◆ TASK TO COMPLETE: Please restate, word for word, the lines below that begin at the one with "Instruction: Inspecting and" and end at the one with "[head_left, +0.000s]". Leave out all other lines.

◆ DATASET CONTENT:
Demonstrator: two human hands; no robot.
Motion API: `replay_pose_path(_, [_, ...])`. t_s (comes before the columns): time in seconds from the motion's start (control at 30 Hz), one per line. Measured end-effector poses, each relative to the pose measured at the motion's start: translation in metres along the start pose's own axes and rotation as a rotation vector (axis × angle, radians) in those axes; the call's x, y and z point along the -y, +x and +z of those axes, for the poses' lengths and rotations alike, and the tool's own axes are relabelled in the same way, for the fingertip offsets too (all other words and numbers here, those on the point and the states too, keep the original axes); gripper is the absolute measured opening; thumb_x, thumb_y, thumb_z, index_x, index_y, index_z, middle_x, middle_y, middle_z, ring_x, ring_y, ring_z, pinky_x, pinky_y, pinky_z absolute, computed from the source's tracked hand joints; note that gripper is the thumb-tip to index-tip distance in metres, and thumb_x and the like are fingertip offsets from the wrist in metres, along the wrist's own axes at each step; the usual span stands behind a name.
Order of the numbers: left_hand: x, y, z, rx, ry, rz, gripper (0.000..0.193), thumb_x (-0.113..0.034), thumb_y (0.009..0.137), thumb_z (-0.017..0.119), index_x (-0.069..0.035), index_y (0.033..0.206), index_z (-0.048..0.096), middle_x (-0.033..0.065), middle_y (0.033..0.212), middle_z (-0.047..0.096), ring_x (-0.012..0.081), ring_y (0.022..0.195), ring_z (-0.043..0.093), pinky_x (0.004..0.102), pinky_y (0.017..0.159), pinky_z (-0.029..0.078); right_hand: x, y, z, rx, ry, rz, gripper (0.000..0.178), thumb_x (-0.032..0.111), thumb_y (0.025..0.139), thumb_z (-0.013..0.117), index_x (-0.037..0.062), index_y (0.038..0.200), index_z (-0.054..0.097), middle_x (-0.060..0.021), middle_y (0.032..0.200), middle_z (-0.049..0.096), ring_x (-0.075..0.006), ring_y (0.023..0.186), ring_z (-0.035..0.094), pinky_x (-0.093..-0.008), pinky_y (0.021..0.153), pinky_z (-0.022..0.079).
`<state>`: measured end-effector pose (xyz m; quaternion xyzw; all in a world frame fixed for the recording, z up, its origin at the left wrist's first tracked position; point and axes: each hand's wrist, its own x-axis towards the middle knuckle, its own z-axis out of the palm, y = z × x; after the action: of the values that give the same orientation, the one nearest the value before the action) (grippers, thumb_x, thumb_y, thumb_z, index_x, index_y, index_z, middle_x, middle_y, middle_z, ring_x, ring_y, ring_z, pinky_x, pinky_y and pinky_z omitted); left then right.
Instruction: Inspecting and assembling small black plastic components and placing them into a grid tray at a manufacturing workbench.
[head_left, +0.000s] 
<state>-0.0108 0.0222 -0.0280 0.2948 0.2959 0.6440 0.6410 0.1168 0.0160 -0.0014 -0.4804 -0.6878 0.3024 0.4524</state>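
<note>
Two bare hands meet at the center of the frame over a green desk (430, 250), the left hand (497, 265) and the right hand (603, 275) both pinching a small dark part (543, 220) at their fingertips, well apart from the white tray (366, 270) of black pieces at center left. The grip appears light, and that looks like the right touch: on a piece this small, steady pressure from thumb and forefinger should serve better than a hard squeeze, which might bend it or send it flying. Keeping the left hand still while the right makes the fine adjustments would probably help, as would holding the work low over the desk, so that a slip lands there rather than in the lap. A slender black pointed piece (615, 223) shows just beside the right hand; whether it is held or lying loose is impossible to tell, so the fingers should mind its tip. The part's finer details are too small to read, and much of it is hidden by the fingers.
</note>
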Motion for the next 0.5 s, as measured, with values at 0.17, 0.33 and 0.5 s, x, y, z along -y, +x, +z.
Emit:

◆ REPLY:
Instruction: Inspecting and assembling small black plastic components and placing them into a grid tray at a manufacturing workbench.
[head_left, +0.000s] 

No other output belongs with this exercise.